Hit up and across from left to right, leading with the edge of your racket and opening up at the very last second. Use your triceps to hit up on the ball. Turn the back of your hand inward toward your ear when you take the racket back and pronate your arm as you brush the ball from left to right, snapping your wrist outward (not downward). Try starting the serve motion with your racket already behind you or on your head until you get the hang of the left to right motion.

LeeD
12-05-2009, 07:41 AM
..and swing faster, slightly upwards, so the zenith of your kick serves get up around 11' high, causing a big arc downwards to bounce really high at the baseline. Clear the net by 4' helps too.

Bungalo Bill
12-06-2009, 08:52 PM
Hit up and across from left to right, leading with the edge of your racket and opening up at the very last second. Use your triceps to hit up on the ball. Turn the back of your hand inward toward your ear when you take the racket back and pronate your arm as you brush the ball from left to right, snapping your wrist outward (not downward). Try starting the serve motion with your racket already behind you or on your head until you get the hang of the left to right motion.
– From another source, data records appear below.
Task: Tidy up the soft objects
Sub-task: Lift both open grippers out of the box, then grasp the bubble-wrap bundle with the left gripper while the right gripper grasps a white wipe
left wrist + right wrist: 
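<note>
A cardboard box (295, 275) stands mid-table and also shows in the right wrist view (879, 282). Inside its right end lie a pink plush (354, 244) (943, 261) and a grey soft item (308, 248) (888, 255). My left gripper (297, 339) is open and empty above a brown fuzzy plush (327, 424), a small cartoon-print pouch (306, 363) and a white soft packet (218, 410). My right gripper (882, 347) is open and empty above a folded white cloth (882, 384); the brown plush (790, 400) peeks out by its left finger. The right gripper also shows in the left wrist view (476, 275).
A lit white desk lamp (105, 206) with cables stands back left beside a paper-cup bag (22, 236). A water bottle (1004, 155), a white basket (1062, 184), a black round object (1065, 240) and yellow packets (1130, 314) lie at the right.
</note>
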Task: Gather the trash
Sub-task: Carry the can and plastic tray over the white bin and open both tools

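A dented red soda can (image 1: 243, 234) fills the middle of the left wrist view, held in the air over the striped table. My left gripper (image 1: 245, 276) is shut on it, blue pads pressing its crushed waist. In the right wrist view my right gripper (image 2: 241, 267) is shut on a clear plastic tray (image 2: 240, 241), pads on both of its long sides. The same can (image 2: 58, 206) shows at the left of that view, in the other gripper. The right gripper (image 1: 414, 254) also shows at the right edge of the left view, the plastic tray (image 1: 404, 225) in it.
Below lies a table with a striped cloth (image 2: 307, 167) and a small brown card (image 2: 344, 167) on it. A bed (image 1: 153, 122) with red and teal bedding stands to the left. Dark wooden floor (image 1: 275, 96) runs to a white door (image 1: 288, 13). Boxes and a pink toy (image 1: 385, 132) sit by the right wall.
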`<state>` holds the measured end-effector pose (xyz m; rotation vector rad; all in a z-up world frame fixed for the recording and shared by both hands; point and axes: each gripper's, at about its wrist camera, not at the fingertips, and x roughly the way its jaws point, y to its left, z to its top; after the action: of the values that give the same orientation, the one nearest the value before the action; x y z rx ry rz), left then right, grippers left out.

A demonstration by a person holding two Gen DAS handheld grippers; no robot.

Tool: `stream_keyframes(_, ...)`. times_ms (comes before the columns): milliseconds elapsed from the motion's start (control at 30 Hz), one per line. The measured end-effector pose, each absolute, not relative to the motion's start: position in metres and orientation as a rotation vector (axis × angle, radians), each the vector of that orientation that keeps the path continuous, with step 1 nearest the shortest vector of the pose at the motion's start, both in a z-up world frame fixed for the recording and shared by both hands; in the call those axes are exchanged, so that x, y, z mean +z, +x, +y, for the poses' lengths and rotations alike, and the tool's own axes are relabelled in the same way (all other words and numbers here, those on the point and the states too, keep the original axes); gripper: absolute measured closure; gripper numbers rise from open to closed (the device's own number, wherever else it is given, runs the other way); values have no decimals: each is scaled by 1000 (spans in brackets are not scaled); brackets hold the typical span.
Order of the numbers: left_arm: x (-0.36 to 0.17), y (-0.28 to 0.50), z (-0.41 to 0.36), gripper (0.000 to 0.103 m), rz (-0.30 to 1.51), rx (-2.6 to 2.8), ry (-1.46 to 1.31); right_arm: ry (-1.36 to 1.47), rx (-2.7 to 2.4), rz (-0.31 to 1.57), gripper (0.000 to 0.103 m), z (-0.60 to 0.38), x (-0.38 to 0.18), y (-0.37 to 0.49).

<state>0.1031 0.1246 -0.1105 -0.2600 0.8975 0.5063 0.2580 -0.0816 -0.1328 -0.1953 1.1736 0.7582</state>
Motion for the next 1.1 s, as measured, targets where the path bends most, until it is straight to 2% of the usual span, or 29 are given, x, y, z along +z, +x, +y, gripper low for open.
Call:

Wow, I thought MTM was suppose to keep things simple? lol

Snapping is not a good term. ALso, getting a student to figure out the little details (last second stuff) is also not good.

Geee, when I am finally trying to get the person to "feel" the ball, you come in with your scientific explanation. lol

Bungalo Bill
12-06-2009, 08:57 PM
Ok thx Bill, Ill think about hitting up and keeping my head up and see if that helps.

Hit up and outward away from the body. Ensure you position that toss right and practice what I mentioned above. Slow, deliberat, high, loopy serves.

You will get it. Then it is a matter of hitting it with pace, consistency, and confidence and that simply is about practice.

Slazenger07
12-07-2009, 12:42 AM
Yesterday I went out and practiced kick serves before my friend came to the court and I was concentrating on the things you guys talked about and the serves were going really good. I could tell I was getting good topspin on the ball and a bit of slice action as well, allowing me to sometimes hit a twist serve with good breaking action without really meaning to. Im really starting to get the hang of topspining the serve, its still going to take more time before Im confident with it. Originally I was thinking about learning the topspin-slice serve but I think I should just concentrate on trying to hit topspin on the serve rather than try and add both spins right now, cause its really heavy topspin that Id like to see on my serve. Ive found throwing the toss above my head seems pretty comfortable for me and it definetly looks like Im getting the right spin so Im gonna keep working on the topspin/twist serve.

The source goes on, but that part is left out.